Nous venons d’écrire cette courte description, la carte sous les yeux, en nous servant d’expressions empruntées à ceux de nos prédécesseurs qui ont étudié les lieux. N’y retrouve-t-on pas tous les traits indiqués par les Commentaires et que nous avons déjà essayé de reproduire (§ ix) ? Ici les conjectures les plus naturelles sont celles qui s’adaptent le mieux au terrain. On voit l’armée de Vercingétorix s’établir, après une pénible retraite de nuit, dans cet asile choisi, reconnu, fortifié, approvisionné surtout par la prévoyance de son général ; une partie des guerriers gaulois se répandent dans la ville, couvrent tout le plateau ; les autres occupent le camp retranché qui a été préparé à l’est sur des pentes moins rapides que les autres.
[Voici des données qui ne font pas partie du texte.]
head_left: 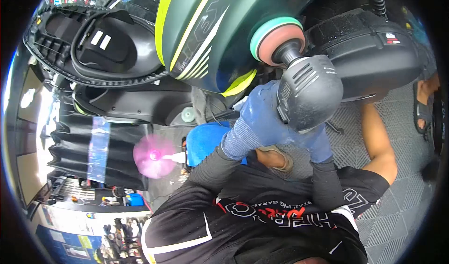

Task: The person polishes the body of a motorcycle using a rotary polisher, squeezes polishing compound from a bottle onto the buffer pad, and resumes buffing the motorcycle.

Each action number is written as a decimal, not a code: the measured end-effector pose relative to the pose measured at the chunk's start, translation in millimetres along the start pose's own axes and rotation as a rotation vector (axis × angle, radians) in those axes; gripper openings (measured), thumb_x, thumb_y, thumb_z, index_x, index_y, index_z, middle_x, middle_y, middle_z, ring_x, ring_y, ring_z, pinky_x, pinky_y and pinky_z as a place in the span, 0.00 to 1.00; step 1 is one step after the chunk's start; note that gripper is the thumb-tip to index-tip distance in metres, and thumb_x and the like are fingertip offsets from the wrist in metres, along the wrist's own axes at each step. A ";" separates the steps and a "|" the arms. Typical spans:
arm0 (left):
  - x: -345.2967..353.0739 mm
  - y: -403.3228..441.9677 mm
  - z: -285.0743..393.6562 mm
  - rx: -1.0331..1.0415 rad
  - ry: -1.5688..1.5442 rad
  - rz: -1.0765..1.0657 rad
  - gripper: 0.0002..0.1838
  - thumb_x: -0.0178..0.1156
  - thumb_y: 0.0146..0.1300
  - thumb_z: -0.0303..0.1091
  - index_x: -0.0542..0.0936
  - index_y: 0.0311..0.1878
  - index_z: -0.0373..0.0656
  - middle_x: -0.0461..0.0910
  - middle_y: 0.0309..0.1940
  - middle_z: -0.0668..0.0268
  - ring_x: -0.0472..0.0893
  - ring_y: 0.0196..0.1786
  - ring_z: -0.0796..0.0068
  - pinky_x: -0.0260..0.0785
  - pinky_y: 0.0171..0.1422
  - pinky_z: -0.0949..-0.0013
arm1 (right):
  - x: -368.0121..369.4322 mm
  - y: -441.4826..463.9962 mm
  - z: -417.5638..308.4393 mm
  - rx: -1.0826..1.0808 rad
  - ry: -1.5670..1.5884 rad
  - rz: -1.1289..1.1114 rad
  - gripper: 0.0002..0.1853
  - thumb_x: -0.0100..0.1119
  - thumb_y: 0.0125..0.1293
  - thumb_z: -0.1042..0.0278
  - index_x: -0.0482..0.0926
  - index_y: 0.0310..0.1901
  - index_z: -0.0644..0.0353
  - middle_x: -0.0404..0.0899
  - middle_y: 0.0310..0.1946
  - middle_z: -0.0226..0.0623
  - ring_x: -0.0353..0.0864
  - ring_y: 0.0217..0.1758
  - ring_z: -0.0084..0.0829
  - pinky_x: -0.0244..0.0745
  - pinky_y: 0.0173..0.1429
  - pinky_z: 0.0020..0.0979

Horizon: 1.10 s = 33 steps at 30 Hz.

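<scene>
Both hands wear blue gloves. My left hand (261, 112) is closed on the black polisher (314, 93), at its left side near the head. My right hand (314, 144) is wrapped round its lower part, with the fingers largely hidden and a little blurred. The polisher's pink and teal foam pad (277, 41) lies against the dark green, glossy motorcycle panel (224, 34), which carries white lettering and yellow-green edges.
A black seat-like part (379, 53) is at the right. Another person's bare arm (378, 137) and a sandalled foot (421, 105) show there. Black body parts (140, 102), a spinning pink fan (155, 156) and a blue object (203, 142) lie left of my arms.
</scene>
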<state>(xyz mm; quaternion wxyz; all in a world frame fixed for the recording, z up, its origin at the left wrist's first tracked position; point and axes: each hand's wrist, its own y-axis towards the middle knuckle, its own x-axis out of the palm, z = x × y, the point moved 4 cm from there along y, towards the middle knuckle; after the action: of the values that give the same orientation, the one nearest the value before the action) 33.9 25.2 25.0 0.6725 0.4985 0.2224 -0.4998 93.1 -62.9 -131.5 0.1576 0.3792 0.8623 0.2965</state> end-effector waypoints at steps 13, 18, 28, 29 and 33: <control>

Bientôt les légions, suivant les traces des fuyards, paraissent sur les hauteurs, au nord de la ville[1]. À la vue de cette forte position. César arrête ses troupes ; son parti est bientôt pris : il investit la place. Ses camps sont disposés tout autour dans des lieux convenables, et il se met à construire vingt-trois redoutes sur une circonférence d’environ seize mille mètres. Il commença sans doute par ceux de ces forts qui devaient s’élever sur des hauteurs, et en attendant qu’il pût remuer de la terre entre l’Ose et l’Oserain, il est probable que la plaine dite des Laumes était observée par des postes de cavalerie. On peut croire que ces postes furent attaqués par les Gaulois, et que cet engagement devint le combat général de cavalerie rapporté dans les Commentaires. Si l’on se figure

  1. Nous restons fidèle à notre hypothèse, et nous supposons que la bataille de la veille a été livrée dans la vallée de l’Aube ; mais on peut aussi bien admettre que les légions, victorieuses sur l’Armançon, sont arrivées devant Alise par les hauteurs au sud-ouest.